Borrowers usually must begin repaying their education loans 6 months after they graduate, although they may be able to postpone repaying if they are enrolled in postsecondary education at least half time, are unemployed, are participating in a qualifying service program (e.g., volunteering in the Peace Corps), or have an approved medical or economic hardship.3 The standard repayment period for Stafford loans is 10 years, but alternative repayment options—graduated, extended, income-based—are available to some, depending on the specific loan program and amount borrowed. These alternatives reduce the monthly payment in the early years, but increase total interest charges. One option is for borrowers to consolidate their loans and obtain a fixed rate as well as extend the repayment period.
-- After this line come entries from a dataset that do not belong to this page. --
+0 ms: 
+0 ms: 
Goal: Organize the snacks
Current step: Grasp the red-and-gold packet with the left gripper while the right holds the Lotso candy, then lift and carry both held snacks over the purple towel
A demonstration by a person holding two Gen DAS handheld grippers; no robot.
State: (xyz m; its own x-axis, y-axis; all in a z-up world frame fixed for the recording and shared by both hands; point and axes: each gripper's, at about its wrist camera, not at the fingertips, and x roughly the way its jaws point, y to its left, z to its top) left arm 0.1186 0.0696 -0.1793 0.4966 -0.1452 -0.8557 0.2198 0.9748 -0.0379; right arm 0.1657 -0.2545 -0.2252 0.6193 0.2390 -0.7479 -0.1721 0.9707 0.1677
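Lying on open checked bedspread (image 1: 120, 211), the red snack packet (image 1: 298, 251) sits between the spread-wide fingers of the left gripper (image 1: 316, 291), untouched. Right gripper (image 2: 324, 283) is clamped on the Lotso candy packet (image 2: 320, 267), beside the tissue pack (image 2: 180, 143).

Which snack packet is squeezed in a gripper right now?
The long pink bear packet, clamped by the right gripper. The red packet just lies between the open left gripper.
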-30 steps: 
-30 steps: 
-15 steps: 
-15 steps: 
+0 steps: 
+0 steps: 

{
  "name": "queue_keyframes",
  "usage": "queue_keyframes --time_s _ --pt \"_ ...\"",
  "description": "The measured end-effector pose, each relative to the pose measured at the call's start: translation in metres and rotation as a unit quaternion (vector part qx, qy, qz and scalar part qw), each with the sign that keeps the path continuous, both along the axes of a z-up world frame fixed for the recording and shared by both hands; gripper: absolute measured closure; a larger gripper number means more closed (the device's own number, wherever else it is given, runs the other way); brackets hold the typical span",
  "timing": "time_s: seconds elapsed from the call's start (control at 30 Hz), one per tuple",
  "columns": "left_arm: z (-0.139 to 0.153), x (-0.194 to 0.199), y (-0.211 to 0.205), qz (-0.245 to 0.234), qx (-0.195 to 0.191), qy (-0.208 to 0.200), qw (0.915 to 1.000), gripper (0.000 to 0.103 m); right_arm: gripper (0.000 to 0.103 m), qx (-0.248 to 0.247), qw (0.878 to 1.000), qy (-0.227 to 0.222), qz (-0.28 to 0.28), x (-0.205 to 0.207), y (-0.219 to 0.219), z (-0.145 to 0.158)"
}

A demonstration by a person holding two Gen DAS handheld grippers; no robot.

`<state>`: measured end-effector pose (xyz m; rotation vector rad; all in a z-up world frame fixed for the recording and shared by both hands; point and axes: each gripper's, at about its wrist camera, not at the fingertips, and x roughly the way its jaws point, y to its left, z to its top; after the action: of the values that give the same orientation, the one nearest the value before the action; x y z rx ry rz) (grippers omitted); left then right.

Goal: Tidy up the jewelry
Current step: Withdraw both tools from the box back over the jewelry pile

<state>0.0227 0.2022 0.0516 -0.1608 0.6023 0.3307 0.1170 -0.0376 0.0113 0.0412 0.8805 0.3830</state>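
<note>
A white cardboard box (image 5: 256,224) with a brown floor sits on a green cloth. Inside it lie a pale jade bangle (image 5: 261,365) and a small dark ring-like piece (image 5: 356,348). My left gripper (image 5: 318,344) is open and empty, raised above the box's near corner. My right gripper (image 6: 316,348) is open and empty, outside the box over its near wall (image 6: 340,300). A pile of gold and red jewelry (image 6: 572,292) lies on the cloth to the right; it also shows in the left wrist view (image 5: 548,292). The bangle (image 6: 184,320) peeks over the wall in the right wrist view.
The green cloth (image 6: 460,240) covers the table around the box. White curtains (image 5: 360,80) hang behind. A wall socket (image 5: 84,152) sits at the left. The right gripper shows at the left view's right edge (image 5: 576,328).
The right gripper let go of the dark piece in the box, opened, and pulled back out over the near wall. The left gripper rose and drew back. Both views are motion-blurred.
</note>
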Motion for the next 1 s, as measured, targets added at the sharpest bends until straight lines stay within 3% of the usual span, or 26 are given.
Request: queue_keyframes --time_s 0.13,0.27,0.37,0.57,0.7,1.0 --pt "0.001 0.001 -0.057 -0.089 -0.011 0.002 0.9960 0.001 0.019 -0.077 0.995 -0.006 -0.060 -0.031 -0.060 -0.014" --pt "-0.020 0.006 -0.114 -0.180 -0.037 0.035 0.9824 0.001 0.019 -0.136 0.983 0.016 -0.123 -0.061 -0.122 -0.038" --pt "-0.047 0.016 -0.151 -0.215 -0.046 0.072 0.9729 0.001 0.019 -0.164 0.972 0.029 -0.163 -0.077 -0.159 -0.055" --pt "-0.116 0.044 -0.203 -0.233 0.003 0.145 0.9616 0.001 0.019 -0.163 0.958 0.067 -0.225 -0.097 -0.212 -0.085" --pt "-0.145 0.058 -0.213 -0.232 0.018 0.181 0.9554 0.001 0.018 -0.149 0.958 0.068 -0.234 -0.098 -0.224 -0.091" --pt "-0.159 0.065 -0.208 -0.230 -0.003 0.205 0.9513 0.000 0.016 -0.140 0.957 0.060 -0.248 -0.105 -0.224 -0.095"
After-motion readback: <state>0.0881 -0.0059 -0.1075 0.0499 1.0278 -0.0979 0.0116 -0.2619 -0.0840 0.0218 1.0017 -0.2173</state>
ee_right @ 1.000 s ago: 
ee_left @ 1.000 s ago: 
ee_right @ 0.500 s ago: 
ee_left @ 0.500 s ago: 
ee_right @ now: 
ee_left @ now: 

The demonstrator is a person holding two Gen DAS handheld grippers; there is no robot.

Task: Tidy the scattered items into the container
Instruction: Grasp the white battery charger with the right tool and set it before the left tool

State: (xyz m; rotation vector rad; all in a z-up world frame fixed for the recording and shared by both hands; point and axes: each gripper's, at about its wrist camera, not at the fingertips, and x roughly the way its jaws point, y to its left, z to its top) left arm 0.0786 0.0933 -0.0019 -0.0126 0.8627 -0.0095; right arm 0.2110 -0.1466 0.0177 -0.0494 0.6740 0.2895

When interest rates are low, as they are now, students who exercise this option can save substantial amounts over the life of the loan.

Just under two-thirds of the borrowers in each cohort were repaying their loans a year after graduating (table 10). Because 1999–2000 graduates had borrowed more, on average, than their 1992–93 counterparts, they also had larger average monthly loan payments a year later ($210 vs. $160 per month in constant 2001 dollars) (tables A and 11). A comparison of the payments relative to the amounts borrowed for the two cohorts suggests that the later cohort had more favorable repayment terms a year after they graduated: the average amount borrowed increased by 60 percent, but the average monthly payment increased by 30 percent.4 For the later cohort, lower interest rates helped to keep monthly payments down. Interest rates on Stafford loans disbursed before 1992 were fixed and ranged from 8 to 10 percent (although borrowers were permitted to convert them to variable rates later). Interest rates are now variable; they are set annually on July 1 and cannot exceed 8.25 percent. In 2001, the interest rate on Stafford loans was between 6 and 7 percent, depending on the date of the loan.5

The later cohort also benefited from higher salaries, even after adjusting for inflation. The 1999–2000 graduates had an average salary of $34,100 in 2001, compared with an average of $28,300 (in constant 2001 dollars) for 1992–93 graduates in 1994 (tables A and 13).